Misleading statements about costs
The Stanford study tells us that the plan will have an upfront cost of $880 billion, I quote from their report:
“Has an upfront cost of $880 billion (for WWS electricity, heat, H2 generation; electricity, heat, cold, H2 storage; short- and long-distance transmission; distribution)”
Let’s take a closer look at that cost estimate (using Stanford’s unit costs for the generating facilities).
Although the study claims to have included storage, hydrogen, transmission, and distribution, the figure for generation alone exceeds the claimed $880 billion. (I omitted the existing hydro facilities from the costs, but I included all existing wind and solar since all will reach their end of life by 2050).
To that figure, we need to add the cost of 970 GWh of batteries, which I estimate to be $300 billion for a total of $1.218 trillion.
However, as I pointed out earlier, that only provides about half of the required energy, we need to double everything to get the real costs. So, now we are at $2.4 trillion plus transmission and distribution costs which will likely add another $100 billion or more.
Finally, we need to add the UTES system, which the Stanford team seems to have omitted from their cost estimates.
The cost is difficult to estimate. A report from the International Renewable Energy Agency (IRENA) gives a range of 0.1 to 35 $/kWh. The fact that the upper end of the range is 350 times the lower end indicates the level of uncertainty and lack of real background data on such systems.

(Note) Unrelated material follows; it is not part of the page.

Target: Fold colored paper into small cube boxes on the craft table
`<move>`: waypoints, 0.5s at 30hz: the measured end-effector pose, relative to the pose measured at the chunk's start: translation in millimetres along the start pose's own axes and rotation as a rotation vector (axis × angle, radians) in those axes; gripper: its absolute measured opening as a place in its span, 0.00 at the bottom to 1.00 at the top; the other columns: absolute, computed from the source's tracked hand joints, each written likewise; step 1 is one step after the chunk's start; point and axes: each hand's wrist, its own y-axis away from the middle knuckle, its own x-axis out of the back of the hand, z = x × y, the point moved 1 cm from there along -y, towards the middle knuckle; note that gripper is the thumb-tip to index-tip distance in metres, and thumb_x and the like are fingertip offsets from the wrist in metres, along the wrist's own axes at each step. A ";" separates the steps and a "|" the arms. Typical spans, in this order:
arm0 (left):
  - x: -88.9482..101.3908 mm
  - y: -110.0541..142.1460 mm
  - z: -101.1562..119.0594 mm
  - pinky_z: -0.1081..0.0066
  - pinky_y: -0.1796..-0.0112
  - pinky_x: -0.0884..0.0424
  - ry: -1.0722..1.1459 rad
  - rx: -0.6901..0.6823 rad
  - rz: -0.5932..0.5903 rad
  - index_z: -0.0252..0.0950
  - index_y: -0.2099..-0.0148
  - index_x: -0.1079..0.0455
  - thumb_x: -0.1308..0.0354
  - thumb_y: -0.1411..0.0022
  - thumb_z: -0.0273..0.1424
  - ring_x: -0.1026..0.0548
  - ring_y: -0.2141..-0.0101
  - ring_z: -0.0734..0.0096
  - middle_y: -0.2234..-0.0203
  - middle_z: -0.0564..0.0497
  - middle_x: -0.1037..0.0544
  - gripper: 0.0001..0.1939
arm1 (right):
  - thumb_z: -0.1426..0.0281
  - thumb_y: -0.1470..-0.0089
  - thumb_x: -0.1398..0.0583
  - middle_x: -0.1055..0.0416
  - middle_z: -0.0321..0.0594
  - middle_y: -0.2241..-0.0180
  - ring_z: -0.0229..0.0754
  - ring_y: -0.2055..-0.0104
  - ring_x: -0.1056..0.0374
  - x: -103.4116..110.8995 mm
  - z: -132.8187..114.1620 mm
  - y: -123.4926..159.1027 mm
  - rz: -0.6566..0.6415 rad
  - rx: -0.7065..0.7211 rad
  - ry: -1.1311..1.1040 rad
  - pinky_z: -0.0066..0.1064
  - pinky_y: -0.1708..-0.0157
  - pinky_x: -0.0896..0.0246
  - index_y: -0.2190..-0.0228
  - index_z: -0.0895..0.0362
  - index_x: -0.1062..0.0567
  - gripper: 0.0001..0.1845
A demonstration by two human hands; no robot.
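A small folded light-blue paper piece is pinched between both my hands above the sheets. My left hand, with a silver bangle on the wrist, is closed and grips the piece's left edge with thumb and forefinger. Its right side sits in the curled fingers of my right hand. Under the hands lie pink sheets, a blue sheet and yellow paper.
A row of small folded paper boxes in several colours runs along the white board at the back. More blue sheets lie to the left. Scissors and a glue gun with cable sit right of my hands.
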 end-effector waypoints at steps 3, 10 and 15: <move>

If we take the middle of that range ($17.50/kWh) and 140 TWh per year of output heat, we arrive at a figure of $2.45 trillion. That seems like a high number but considering that it involves drilling thousands of deep boreholes, and building a pumping and distribution system to route hot water to every building in the country, I question whether it is even practical at any cost.
So, the real cost of the complete energy transition using Stanford’s proposed methods will be around $5 trillion. That’s for an energy supply that might fail during a wind drought and leave the country without power, or without any means of heating during an exceptionally cold winter.
I think I’d rather take my chances with heat pumps and nuclear power, thankyou.
Note: Some of this may seem familiar to some readers. It is rewrite of an earlier article which I published before I discovered the root cause of Stanford’s underestimation of energy requirements.
Personally I'd give the heat pump a miss. Nobody, except those selling them, seem to have a high opinion of them.
This whole thing suggested by Stanford is an exercise in stupidity of monstrous proportions. It wasn't published on April 1st was it?
Hi, jaberwock. I posted a thread about this at blue sky. I would appreciate you taking a look at it and responding to any of the criticisms. Thanks.